(Material provided begins)

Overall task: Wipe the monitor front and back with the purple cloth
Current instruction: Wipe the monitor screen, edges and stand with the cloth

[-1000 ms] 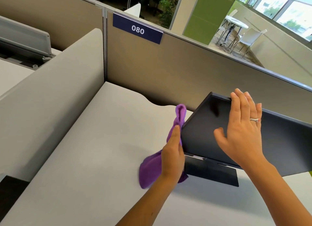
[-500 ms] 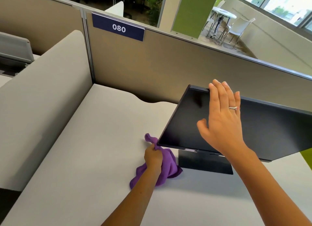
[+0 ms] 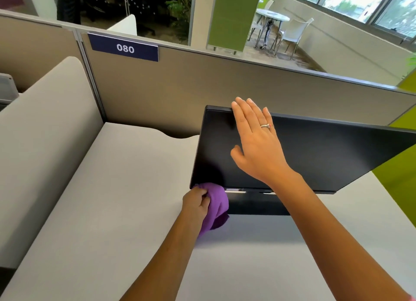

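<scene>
At the monitor's (image 3: pixel 315 156) lower left corner, the left hand (image 3: pixel 196 202) grips the bunched purple cloth (image 3: pixel 217 207) against its bottom edge. Right hand (image 3: pixel 256 143), fingers straight, lies flat on the screen, fingertips over its top edge.

My pale grey desk (image 3: pixel 117 199) carried the black monitor (image 3: pixel 315 156) on its stand base (image 3: pixel 254 207), the purple cloth (image 3: pixel 216 208) touching the desktop.
</scene>
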`<action>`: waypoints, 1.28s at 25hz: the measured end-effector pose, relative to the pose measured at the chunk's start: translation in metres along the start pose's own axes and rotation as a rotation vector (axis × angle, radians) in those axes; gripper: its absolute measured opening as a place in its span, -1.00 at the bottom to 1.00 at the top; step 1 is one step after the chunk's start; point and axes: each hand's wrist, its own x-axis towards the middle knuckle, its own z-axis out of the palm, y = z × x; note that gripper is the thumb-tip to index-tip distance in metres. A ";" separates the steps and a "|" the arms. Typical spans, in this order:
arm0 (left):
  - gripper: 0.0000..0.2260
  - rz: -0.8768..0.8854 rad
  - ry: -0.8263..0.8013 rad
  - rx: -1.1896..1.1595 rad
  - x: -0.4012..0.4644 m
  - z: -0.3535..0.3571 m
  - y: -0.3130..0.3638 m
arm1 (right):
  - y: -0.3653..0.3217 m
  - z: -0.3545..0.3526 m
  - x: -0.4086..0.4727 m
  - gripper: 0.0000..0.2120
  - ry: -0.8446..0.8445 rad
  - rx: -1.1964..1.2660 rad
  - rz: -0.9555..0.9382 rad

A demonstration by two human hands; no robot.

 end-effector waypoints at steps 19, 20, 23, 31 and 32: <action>-0.67 0.530 0.427 0.977 -0.042 -0.069 -0.068 | -0.005 0.163 -0.171 -0.75 -0.383 0.797 0.602; -0.64 0.579 0.450 1.209 -0.038 -0.079 -0.072 | -0.006 0.168 -0.163 -0.71 -0.382 0.806 0.677; -0.45 0.644 0.313 1.706 -0.031 -0.098 -0.088 | -0.027 0.181 -0.132 -0.73 -0.315 0.854 0.868; -0.31 0.528 0.253 1.896 -0.016 -0.148 -0.116 | -0.097 0.206 -0.093 -0.80 -0.010 0.906 0.999; -0.31 0.539 0.258 1.893 -0.015 -0.154 -0.117 | -0.101 0.210 -0.091 -0.82 0.023 0.929 1.027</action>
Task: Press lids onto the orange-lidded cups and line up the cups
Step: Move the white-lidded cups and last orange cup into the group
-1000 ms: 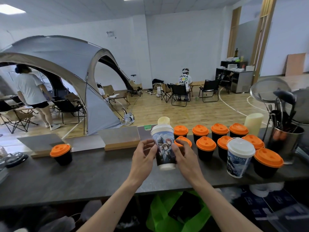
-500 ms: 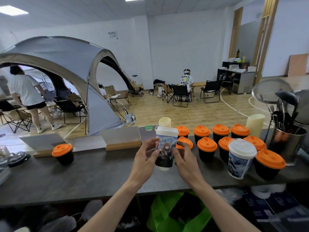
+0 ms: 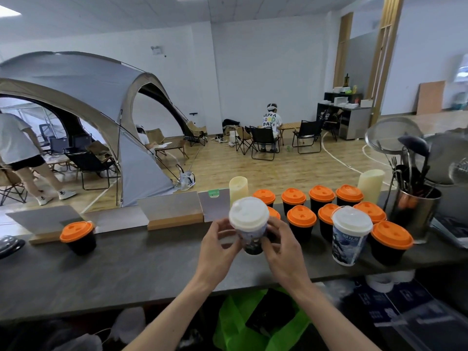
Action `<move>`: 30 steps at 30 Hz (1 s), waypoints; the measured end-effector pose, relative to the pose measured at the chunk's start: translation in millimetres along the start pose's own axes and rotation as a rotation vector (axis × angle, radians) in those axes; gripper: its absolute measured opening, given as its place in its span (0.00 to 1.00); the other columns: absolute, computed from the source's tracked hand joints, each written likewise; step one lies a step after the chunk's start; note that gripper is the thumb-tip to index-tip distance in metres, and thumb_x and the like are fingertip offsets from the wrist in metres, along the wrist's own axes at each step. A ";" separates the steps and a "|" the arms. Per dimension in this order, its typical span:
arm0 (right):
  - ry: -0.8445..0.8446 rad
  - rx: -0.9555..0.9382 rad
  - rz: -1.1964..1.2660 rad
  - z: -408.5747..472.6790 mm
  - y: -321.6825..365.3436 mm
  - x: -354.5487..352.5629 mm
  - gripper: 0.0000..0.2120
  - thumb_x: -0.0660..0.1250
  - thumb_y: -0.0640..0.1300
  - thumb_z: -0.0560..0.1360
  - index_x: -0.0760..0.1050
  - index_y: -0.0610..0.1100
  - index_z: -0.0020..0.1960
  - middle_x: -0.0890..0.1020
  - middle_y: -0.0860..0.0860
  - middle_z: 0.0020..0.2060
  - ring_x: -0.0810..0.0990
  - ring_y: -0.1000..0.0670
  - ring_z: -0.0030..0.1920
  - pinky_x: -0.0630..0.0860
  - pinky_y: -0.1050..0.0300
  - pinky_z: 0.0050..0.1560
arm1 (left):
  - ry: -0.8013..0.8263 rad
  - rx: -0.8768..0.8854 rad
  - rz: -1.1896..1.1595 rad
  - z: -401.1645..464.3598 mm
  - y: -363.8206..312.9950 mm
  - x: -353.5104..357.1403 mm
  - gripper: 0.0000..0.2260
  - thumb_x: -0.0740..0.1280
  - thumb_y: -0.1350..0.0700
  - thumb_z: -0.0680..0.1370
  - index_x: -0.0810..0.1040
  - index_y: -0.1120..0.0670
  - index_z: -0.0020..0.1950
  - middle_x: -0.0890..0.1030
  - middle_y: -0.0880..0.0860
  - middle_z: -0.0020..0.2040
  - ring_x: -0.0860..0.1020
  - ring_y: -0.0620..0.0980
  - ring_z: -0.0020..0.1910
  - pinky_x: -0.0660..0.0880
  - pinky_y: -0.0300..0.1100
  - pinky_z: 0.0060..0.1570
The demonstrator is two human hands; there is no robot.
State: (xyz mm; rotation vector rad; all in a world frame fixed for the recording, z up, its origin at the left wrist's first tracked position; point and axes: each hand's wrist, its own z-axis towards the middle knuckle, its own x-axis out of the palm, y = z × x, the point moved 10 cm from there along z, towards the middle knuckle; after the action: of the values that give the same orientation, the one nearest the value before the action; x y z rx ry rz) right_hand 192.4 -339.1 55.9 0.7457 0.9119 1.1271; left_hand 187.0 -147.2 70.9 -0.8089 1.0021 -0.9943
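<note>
We grip the white-lidded printed cup (image 3: 249, 225) with left hand (image 3: 219, 240) and right hand (image 3: 279, 243), fingers curled round its sides, tilted toward us above the counter (image 3: 126, 269). Orange-lidded cups (image 3: 301, 219) cluster at 3 o'clock; a lone orange-lidded cup (image 3: 77, 236) at 9 o'clock.

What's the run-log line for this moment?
left hand: grips white-lidded cup | right hand: grips same cup | cup: tilted above counter | lone orange-lidded cup: far left, apart
</note>
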 end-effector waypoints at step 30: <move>-0.232 0.125 -0.526 -41.6 -65.2 -132.0 0.10 0.71 0.50 0.77 0.75 0.50 0.56 0.83 0.57 0.45 0.82 0.58 0.43 0.77 0.65 0.40 | 0.139 -0.129 0.120 1.8 36.7 148.3 0.18 0.80 0.54 0.73 0.77 0.47 0.58 0.83 0.44 0.49 0.82 0.39 0.49 0.80 0.35 0.48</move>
State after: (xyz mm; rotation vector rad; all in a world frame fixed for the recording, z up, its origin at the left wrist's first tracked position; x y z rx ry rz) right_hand 161.2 -481.7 10.3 0.6679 0.9147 0.5139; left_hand 229.6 -272.8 -4.9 -0.7835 1.2302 -0.8991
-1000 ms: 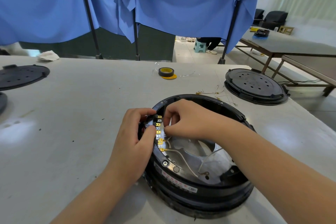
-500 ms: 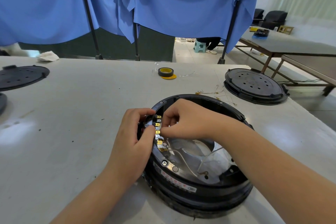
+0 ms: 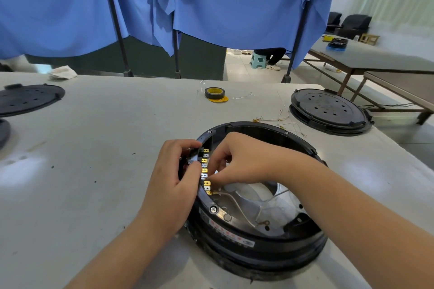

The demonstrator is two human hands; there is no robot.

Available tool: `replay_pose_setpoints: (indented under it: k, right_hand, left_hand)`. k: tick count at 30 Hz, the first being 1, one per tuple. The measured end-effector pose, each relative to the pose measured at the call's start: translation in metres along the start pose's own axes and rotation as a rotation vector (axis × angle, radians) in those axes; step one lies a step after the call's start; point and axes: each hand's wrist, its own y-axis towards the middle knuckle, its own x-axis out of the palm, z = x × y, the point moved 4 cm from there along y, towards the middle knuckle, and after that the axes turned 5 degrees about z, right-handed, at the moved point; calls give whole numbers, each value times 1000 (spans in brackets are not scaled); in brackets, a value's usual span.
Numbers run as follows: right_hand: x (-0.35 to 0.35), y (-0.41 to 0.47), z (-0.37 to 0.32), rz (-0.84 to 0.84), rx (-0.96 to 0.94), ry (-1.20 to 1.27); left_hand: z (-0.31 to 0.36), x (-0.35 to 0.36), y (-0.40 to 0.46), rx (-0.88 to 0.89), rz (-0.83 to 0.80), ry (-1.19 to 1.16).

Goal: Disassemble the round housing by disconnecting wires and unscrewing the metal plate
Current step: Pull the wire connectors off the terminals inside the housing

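Observation:
A black round housing (image 3: pixel 258 245) lies open-side up on the white table, near me. Inside it a shiny metal plate (image 3: pixel 279 213) shows, with thin white wires (image 3: pixel 237 204) running over it. A strip of gold terminal tabs (image 3: pixel 206 171) lines the housing's left inner rim. My left hand (image 3: pixel 175 185) grips the left rim and the black terminal block beside the tabs, thumb pressed on it. My right hand (image 3: pixel 244 162) reaches in from the right and pinches something small at the lower tabs; its fingertips hide what they hold.
Loose detached wires (image 3: pixel 279 122) lie just behind the housing. A black round cover (image 3: pixel 328 110) sits at the right, another black cover (image 3: pixel 28 99) at the far left. A roll of yellow-cored tape (image 3: pixel 215 94) stands farther back. Blue curtains hang beyond the table (image 3: pixel 94 148).
My right hand has shifted slightly down along the terminal strip. My left hand keeps the same grip on the rim.

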Motion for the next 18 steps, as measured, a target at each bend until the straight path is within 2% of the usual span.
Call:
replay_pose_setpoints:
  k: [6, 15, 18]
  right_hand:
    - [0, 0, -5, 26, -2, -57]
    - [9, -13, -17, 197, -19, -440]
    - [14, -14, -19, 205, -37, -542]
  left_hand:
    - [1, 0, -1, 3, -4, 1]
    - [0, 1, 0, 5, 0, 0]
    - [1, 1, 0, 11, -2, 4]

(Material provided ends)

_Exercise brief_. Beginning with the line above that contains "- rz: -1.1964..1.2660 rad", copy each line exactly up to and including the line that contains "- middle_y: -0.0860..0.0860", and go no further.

_Solution_.
  - rz: -1.1964..1.2660 rad
  - z: -408.5747..472.6790 mm
  - y: -321.6825..365.3436 mm
  - x: -354.5487..352.5629 mm
  - gripper: 0.0000..0.2120
  - thumb_x: -0.0660..0.1250
  - thumb_y: -0.0640..0.1300
  - thumb_z: -0.0560..0.1360
  - index_x: -0.0760..0.1050
  - index_y: -0.0610..0.1100
  - index_z: -0.0020..0.1960
  - middle_x: -0.0890..0.1020
  - middle_y: -0.0860..0.0860

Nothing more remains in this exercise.